Monday 28 September 2009

Richard Hawley... parlour blues for a more gentle world


A glance at the liner notes for new album Truelove's Gutter reveals a menagerie of antiquated and long forgotten instruments were employed in the forging of this album - lyres and lutes, a dulcimer, a harpsichord and more. Anyone know what an 'Atkin Accoustic parlour guitar' would look like? But; you can hear it. The album's sound is barrel-aged, time-worn, calloused - as if unearthered from pre-electric times. It sounds as if he wrote it while lounging in a hammock. It's fragile in a handmade kind of a way, but no less capable of sweeping emotional transcendancy.

This album took my breath away and made me cry. At the first listen, by the second song I was already transfixed and incapable of speaking, holding my breath so as not to break the spell. Taking the Great American Songbook (http://en.wikipedia.org/wiki/Great_American_Songbook) as a kind of manifesto, in some parallel universe these songs are being performed by Andy Williams, Louis Armstrong, Bing Crosby, Frank...

While the whole album moves me deeply there are two outstanding highlights, first - "Soldier On" - which I believe you could actually drown in if you weren't careful.

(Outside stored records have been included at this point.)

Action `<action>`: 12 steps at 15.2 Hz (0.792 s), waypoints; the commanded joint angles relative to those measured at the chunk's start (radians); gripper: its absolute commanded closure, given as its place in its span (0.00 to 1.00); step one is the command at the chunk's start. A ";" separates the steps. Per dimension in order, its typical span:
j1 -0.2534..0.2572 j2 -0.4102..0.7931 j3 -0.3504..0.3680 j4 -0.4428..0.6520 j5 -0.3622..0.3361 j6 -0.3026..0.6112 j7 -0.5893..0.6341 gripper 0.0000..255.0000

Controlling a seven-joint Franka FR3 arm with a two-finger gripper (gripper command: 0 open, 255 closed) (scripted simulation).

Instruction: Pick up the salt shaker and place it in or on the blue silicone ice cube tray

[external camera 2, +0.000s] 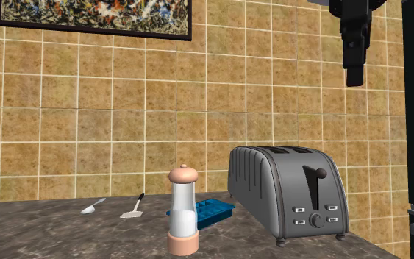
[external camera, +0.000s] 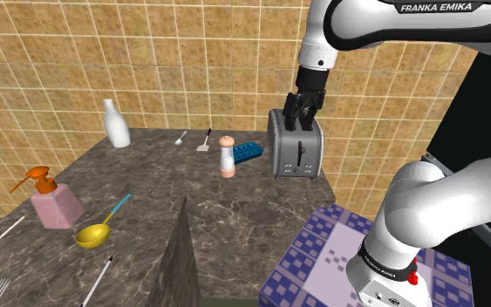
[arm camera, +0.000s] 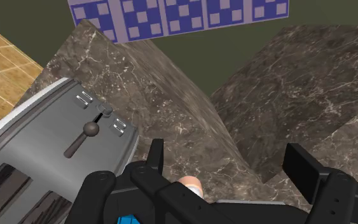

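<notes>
The salt shaker (external camera: 227, 157) is a clear cylinder with white salt, a pinkish base and a pinkish cap, and it stands upright on the dark marble counter (external camera: 191, 187). Just behind it lies the blue ice cube tray (external camera: 247, 153), to the shoulder view's right. In the second exterior view the shaker (external camera 2: 183, 210) stands in front of the tray (external camera 2: 201, 212). My gripper (external camera: 298, 116) hangs open and empty above the toaster (external camera: 296, 146), well clear of the shaker. From the wrist, the gripper (arm camera: 229, 162) has its fingers apart, and the shaker's cap (arm camera: 189, 184) peeks out past the hand.
A silver toaster (external camera 2: 290, 193) stands beside the tray, under the gripper (external camera 2: 354, 68). A white bottle (external camera: 116, 124), spoon (external camera: 180, 138) and spatula (external camera: 205, 141) lie near the tiled wall. A pink soap dispenser (external camera: 56, 205) and yellow ladle (external camera: 99, 231) sit nearer the front.
</notes>
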 commanded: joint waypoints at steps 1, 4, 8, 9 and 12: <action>0.000 0.000 0.000 0.000 0.000 0.000 0.000 0.00; 0.001 0.115 -0.002 0.031 -0.005 0.082 -0.003 0.00; 0.003 0.273 -0.005 0.091 -0.010 0.177 -0.007 0.00; 0.003 0.313 -0.006 0.109 -0.011 0.198 -0.008 0.00; 0.004 0.433 -0.009 0.172 -0.013 0.253 -0.010 0.00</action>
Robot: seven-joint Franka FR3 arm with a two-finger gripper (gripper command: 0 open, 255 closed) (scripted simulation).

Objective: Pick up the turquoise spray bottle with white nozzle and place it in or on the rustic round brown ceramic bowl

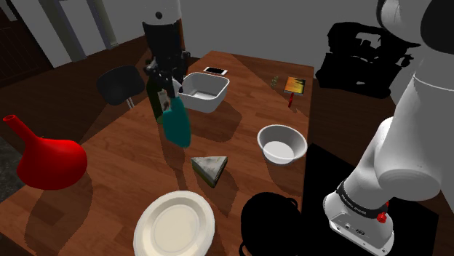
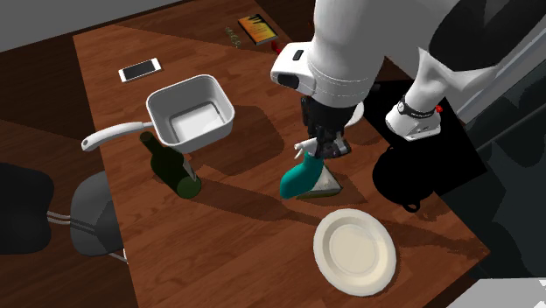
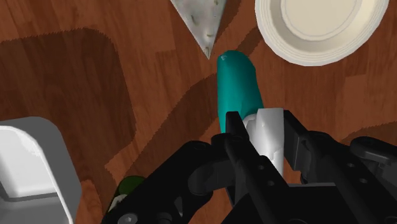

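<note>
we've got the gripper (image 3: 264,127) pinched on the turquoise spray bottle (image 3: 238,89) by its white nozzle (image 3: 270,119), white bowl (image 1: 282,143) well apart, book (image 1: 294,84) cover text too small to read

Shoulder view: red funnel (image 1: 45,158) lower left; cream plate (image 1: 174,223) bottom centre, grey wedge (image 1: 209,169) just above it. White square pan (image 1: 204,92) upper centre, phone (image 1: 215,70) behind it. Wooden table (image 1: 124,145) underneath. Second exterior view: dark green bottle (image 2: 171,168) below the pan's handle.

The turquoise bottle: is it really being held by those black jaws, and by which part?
Yes. The turquoise spray bottle is held: the jaws are shut on its white nozzle, at the bottle's top end.
</note>
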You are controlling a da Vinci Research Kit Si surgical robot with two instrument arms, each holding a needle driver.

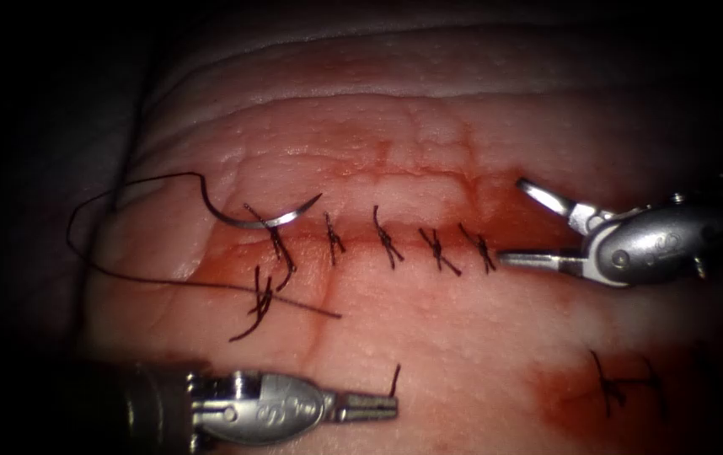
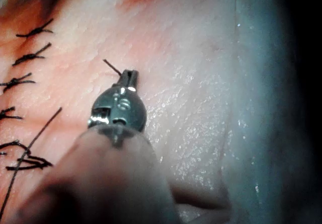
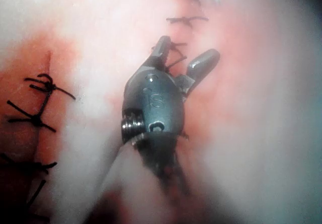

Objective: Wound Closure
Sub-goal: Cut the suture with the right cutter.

But it's "For Your Lover Give Some Time" that I can't get past, it is just the most gorgeous song I've heard in years. It's the sound of most of a lifetime spent with the person you love. It sounds two hundred years old, like a folk love song handed down by generations, like something your grandfather courted your grandmother with, then later would sing your baby mother to sleep with just because he liked to sing it. It's so good, it's a wrench that there's another song to follow... when all you want is to sit quietly in a chair and let the last one wash gently around your soul. I hestitate to play it, just in case I wreck it for myself forever by accident somehow.

Truelove's.. is just eight songs long, filled out by many of them stretching well past 5minutes and the closer "Don't You Cry" strolling along comfortably for 10 full minutes. It gives everything the space and time it deserves. I've no idea whether this is typical of the genre which Hawley has adopted, but in every respect - the production, the writing, the choice of instruments... - he demonstrates a fiercely independent, bold artistic vision, totally at a tangent to seemingly everything around him. Put it on and you're immediately given a breather from the hectic, the digital, the modern. Immense. Dreamy.